→ DESCRIPTION OF THE TASK
Give the count of lines in the entries that include "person", and write nothing besides it.

→ Data records
- - -
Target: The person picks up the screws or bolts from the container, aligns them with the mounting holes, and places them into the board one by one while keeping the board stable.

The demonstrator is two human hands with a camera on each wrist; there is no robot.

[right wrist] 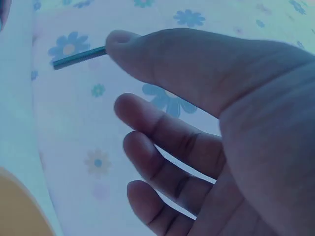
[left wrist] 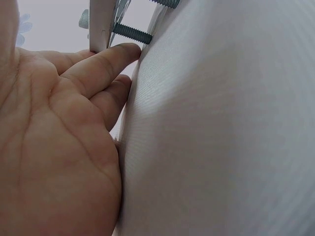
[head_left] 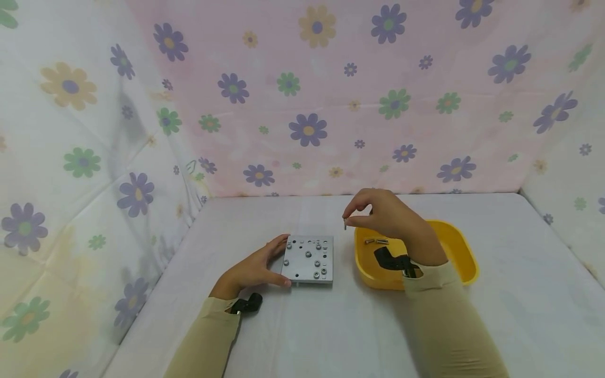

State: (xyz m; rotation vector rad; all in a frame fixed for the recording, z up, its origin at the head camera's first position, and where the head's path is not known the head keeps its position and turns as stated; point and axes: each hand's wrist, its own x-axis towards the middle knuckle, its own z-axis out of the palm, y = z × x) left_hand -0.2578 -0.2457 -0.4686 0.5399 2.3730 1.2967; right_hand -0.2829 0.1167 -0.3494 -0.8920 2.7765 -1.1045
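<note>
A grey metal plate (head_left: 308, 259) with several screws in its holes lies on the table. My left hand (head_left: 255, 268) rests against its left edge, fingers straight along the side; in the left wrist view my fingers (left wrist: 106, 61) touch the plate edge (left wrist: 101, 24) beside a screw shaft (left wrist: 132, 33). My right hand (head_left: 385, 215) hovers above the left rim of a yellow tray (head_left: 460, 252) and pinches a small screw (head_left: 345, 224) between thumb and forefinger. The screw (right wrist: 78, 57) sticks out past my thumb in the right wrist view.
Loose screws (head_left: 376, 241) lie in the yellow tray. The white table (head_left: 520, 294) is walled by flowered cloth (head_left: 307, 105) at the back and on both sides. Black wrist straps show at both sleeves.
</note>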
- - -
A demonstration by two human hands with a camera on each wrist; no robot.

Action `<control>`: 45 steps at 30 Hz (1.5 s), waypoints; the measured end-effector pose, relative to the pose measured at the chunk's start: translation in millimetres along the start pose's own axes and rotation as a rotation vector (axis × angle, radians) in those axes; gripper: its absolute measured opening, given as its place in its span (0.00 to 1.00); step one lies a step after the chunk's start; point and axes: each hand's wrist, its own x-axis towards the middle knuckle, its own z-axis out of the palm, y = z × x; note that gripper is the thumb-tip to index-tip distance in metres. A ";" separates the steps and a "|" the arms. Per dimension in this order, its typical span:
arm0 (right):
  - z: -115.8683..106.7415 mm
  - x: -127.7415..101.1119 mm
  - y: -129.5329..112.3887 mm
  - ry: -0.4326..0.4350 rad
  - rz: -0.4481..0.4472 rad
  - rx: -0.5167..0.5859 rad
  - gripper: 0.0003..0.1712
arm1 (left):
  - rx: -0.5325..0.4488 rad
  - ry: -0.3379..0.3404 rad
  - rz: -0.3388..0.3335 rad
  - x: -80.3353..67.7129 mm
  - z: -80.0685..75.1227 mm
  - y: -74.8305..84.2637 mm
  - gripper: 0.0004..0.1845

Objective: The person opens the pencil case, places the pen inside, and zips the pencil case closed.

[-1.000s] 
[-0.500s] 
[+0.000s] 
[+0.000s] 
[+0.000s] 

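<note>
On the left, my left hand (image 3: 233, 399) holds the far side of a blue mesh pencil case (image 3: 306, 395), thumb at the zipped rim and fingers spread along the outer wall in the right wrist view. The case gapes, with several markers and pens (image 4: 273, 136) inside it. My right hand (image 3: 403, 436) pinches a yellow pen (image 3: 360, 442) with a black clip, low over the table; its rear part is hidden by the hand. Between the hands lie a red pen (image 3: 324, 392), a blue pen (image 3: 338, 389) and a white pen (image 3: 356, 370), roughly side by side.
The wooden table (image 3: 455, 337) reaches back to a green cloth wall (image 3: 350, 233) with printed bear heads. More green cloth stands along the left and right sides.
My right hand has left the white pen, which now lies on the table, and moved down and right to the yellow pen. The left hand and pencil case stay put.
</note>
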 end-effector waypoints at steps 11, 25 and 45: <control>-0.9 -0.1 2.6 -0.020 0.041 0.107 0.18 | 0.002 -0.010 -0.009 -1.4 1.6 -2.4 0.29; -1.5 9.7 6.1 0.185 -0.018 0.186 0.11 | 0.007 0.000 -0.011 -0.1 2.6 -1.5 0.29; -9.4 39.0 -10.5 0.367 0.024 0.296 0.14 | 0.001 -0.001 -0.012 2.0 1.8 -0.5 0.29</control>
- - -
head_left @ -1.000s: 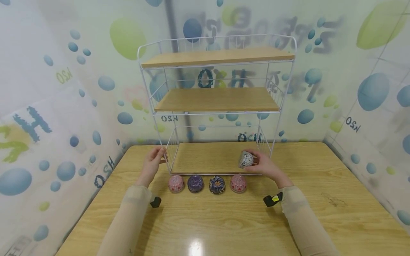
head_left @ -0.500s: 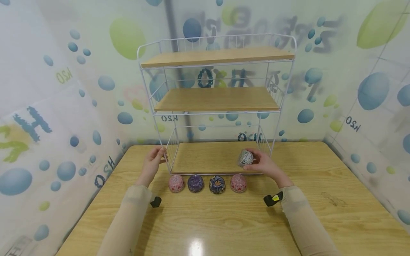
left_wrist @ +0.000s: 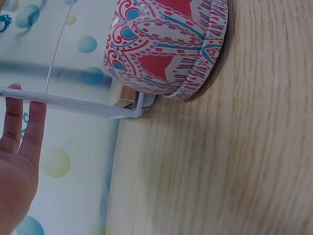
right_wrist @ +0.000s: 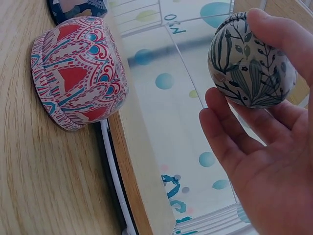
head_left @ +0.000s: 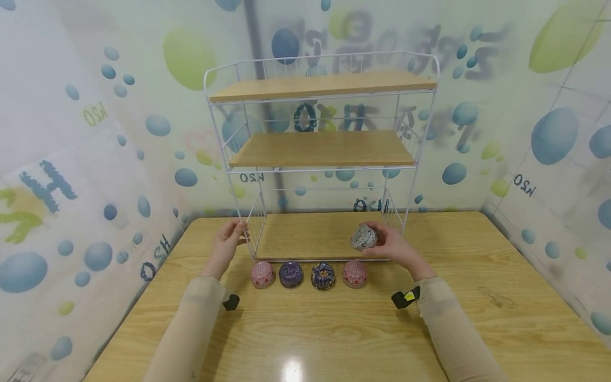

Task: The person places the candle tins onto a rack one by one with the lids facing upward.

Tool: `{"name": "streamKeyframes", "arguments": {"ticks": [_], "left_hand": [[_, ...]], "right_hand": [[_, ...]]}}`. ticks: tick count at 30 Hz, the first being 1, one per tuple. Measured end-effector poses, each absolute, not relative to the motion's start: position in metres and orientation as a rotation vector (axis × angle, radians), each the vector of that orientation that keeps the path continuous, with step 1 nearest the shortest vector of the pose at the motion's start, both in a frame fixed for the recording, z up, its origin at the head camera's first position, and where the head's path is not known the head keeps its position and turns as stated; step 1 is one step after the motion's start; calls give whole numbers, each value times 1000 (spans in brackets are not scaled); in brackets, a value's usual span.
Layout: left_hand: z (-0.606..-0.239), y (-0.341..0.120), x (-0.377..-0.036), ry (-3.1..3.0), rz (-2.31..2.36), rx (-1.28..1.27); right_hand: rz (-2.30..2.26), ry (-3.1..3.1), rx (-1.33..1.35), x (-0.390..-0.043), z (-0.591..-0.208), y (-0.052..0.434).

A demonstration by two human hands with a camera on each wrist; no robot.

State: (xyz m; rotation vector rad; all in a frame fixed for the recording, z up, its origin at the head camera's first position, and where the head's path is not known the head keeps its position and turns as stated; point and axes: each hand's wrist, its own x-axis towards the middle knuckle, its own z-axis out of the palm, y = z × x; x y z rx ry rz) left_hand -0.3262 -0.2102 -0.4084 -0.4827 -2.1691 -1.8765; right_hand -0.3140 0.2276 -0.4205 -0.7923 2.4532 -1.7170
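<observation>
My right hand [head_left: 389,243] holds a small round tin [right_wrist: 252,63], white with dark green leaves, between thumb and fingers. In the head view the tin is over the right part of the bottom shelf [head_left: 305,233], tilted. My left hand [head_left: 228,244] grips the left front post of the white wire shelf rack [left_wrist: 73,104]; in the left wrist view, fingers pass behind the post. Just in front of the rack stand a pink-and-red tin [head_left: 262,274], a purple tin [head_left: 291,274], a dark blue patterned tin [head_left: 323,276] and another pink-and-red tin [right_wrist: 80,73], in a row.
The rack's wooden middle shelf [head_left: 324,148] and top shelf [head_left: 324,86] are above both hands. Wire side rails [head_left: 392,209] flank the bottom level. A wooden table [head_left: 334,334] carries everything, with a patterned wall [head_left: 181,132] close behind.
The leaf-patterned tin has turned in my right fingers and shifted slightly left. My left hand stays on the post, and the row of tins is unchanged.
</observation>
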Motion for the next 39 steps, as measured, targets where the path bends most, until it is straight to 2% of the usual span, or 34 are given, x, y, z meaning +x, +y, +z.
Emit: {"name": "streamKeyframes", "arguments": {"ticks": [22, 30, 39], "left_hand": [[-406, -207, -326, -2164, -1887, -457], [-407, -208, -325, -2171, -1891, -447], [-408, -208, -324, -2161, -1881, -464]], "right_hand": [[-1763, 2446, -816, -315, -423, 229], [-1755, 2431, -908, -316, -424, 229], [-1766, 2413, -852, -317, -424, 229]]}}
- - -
→ RESPONSE FOR THIS EXERCISE
3